> _Source data_
--- START ---

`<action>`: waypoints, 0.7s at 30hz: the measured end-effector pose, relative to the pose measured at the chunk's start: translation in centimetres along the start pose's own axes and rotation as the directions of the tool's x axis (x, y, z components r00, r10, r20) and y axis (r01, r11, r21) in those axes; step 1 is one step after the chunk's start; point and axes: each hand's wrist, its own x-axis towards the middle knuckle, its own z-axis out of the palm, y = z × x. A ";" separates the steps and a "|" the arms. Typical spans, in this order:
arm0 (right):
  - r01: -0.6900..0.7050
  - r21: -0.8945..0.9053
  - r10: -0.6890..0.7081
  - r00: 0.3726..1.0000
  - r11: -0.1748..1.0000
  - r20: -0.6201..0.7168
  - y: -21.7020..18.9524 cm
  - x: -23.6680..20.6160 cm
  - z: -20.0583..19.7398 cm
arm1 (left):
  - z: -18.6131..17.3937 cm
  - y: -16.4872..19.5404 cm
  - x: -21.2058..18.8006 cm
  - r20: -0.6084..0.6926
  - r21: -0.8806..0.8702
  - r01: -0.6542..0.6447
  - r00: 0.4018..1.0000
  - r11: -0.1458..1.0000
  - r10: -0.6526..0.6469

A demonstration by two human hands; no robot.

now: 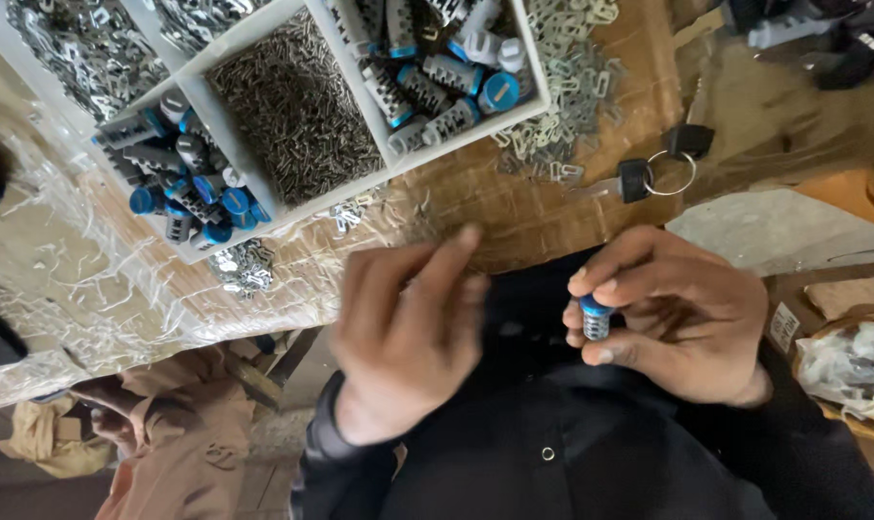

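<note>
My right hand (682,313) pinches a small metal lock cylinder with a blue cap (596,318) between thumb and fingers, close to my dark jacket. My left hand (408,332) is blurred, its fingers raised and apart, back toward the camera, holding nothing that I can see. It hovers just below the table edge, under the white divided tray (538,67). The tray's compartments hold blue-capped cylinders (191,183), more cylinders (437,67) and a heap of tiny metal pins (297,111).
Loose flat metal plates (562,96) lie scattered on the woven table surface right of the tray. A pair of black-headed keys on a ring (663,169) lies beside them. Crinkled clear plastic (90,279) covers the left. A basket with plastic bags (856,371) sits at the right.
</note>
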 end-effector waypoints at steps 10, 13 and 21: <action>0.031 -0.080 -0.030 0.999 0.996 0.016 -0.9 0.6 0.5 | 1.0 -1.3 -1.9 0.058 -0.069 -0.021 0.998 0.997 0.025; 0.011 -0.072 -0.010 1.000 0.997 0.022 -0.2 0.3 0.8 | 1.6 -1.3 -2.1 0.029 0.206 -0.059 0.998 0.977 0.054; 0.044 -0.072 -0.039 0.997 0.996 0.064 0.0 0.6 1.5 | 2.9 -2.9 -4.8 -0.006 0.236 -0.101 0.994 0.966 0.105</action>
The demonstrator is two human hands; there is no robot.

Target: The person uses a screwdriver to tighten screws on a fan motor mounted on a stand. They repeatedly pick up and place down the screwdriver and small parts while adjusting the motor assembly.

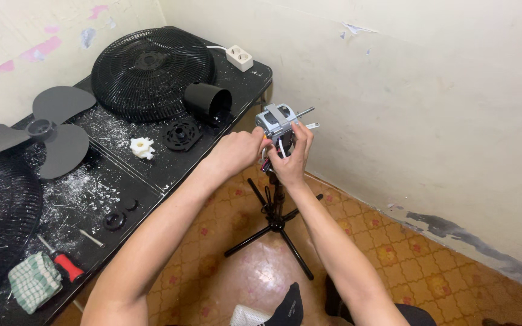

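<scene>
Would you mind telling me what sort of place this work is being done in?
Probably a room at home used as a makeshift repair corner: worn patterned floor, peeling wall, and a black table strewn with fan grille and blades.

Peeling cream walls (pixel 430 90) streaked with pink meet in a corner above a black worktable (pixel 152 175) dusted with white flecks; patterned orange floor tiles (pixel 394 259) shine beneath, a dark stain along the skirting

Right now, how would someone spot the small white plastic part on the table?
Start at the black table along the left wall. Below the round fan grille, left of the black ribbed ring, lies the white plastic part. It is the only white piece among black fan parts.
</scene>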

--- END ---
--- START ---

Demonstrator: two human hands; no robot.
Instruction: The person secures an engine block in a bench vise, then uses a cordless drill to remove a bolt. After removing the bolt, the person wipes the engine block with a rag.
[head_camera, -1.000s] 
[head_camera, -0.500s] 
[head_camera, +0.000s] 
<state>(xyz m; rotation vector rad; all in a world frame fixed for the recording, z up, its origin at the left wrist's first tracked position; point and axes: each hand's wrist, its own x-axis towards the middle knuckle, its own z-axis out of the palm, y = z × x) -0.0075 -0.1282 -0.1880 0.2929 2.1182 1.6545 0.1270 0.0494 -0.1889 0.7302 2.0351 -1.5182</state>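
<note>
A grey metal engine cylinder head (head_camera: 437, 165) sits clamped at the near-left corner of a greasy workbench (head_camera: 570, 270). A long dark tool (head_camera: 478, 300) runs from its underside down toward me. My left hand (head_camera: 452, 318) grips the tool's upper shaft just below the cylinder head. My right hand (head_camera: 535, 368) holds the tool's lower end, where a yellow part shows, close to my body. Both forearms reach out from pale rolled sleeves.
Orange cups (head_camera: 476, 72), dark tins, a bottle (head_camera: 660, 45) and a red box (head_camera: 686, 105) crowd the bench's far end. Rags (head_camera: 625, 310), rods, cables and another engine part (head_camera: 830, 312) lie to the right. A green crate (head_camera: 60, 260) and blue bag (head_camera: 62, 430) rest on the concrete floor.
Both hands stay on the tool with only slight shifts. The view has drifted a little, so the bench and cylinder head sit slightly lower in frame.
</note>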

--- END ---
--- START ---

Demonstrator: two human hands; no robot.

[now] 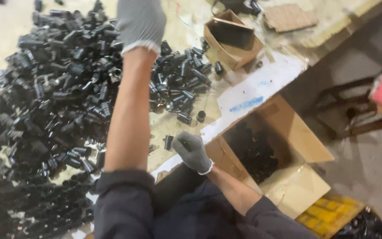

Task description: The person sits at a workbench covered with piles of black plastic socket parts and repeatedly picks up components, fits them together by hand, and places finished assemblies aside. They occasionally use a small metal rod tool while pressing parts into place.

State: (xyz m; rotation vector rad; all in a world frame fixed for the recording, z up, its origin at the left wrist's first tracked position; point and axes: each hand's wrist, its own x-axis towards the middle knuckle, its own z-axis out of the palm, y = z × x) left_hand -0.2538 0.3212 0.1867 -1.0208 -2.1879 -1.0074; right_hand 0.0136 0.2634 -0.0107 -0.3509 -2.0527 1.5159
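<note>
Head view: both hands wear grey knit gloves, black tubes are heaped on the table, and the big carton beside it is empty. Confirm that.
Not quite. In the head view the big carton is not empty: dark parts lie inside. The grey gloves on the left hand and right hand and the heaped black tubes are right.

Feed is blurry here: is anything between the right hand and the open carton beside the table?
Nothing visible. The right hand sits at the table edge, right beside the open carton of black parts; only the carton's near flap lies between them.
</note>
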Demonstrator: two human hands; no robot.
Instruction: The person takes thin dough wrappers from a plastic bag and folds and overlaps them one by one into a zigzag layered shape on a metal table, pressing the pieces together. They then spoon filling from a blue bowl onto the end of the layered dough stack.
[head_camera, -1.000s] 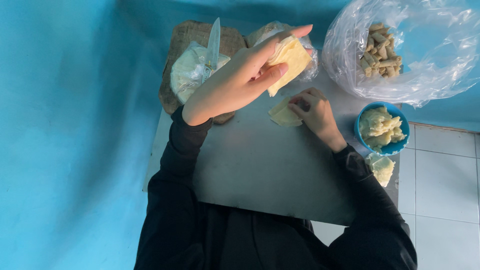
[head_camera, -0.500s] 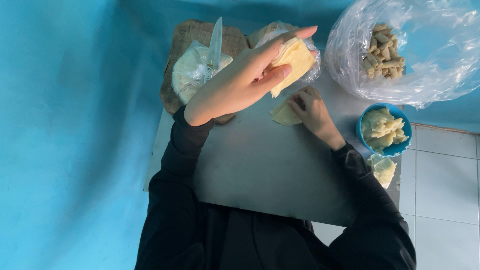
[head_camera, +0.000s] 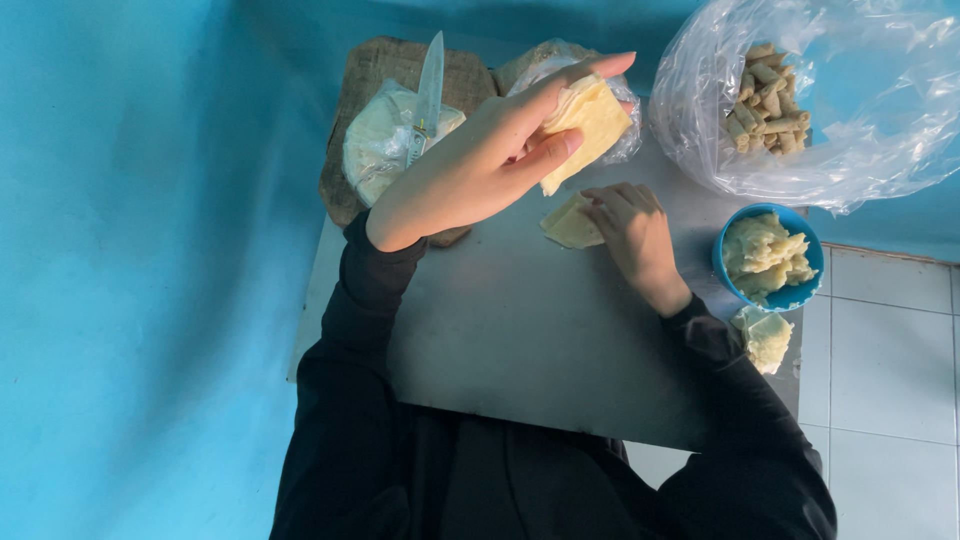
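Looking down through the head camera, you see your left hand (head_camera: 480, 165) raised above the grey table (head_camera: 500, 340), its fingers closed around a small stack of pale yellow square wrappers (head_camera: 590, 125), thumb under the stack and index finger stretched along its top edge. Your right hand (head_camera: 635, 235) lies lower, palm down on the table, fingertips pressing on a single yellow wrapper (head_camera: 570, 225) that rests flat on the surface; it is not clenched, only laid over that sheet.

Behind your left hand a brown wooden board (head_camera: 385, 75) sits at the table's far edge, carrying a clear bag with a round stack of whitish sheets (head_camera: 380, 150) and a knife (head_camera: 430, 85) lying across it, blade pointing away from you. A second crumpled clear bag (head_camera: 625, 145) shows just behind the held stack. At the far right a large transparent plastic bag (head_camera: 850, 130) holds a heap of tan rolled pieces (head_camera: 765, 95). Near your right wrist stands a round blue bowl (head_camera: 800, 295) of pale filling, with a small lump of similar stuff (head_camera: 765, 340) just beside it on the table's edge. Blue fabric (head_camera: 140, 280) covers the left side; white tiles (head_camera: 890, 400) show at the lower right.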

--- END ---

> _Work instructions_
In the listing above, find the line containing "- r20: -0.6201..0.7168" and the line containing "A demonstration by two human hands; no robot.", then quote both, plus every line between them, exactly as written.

> _Finished task_
  - r20: -0.6201..0.7168
  - y: -21.7020..18.9524 cm
  - x: -23.6680..20.6160 cm
  - z: -20.0583..19.7398 cm
arm1 (left):
  - z: -18.6131..17.3937 cm
  - y: -16.4872..19.5404 cm
  - x: -21.2058..18.8006 cm
  - r20: -0.6084..0.6926
  - r21: -0.8806..0.8702
  - r01: -0.6542..0.6447
  - r00: 0.4018..1.0000
  - r11: -0.1458..1.0000
  - r10: -0.6526..0.6469

A demonstration by two human hands; no robot.

This response is done.